_THE PROBLEM:_ Output exactly the lines below, starting with the line that has "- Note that" and going on through the line that has "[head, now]", both included, and no other lines.

MATERIAL PROVIDED below:

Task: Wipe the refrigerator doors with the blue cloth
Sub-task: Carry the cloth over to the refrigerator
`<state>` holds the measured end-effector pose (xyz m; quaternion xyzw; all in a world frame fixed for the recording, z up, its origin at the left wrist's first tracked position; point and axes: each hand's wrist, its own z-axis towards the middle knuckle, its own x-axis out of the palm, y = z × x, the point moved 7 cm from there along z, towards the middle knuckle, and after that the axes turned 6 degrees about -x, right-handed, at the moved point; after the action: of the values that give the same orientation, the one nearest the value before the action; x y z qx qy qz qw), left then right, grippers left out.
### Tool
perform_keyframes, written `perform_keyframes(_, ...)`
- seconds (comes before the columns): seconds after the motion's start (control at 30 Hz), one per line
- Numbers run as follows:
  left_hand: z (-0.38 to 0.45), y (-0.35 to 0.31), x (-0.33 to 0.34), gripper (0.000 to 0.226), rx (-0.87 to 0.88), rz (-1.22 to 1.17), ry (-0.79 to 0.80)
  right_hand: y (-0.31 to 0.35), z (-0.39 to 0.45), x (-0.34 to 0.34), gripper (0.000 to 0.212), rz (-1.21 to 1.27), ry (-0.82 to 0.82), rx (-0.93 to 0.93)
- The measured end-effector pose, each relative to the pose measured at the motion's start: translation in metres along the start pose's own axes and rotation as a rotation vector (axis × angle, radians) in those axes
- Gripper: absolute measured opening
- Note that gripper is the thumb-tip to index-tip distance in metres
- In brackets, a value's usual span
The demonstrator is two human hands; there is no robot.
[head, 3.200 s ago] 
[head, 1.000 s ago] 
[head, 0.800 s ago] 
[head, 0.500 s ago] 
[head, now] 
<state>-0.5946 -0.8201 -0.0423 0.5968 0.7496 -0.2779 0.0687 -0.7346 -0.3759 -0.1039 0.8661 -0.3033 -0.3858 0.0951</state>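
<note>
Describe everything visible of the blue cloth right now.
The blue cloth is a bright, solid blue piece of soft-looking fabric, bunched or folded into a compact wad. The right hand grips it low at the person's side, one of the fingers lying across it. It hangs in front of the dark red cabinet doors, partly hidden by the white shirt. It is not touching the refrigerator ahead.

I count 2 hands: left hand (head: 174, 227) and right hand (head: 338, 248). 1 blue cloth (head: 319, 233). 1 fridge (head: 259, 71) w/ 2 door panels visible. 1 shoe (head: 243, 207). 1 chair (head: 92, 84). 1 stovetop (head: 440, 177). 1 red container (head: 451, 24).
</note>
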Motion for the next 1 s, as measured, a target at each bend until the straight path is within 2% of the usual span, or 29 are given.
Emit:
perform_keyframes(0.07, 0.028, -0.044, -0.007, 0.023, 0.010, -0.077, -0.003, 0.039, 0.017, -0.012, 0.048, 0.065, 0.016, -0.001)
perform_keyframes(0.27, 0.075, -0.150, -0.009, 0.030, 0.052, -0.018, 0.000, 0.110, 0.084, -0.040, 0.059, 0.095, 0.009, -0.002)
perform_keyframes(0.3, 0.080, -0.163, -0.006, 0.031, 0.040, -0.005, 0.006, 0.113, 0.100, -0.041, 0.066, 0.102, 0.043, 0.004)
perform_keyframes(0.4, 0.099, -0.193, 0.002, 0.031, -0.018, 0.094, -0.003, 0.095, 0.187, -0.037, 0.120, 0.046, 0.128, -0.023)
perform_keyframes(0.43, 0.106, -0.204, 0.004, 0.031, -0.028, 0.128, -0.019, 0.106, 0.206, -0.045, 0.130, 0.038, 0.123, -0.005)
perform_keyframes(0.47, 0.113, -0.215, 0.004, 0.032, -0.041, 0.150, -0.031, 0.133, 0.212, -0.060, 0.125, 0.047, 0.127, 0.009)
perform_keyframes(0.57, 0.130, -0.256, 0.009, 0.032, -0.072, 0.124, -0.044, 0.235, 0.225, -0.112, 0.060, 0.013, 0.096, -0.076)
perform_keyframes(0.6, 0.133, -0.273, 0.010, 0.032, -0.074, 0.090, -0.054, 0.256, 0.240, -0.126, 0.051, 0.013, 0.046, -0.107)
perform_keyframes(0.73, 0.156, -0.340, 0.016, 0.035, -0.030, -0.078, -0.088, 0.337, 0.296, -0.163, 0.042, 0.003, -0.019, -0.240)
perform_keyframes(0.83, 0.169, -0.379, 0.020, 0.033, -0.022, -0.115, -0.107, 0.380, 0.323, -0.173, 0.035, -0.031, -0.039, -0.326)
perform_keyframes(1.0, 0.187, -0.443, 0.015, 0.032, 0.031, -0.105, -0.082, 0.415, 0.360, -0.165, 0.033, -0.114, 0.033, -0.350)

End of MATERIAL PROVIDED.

_SOLUTION FOR THIS EXERCISE:_
- Note that gripper is the thumb-tip to index-tip distance in metres
- In brackets, a value's usual span
The demonstrator is two human hands; there is no robot.
[head, 3.200 s ago] 
[head, 1.000 s ago] 
[head, 0.800 s ago] 
[head, 0.500 s ago] 
[head, now] 

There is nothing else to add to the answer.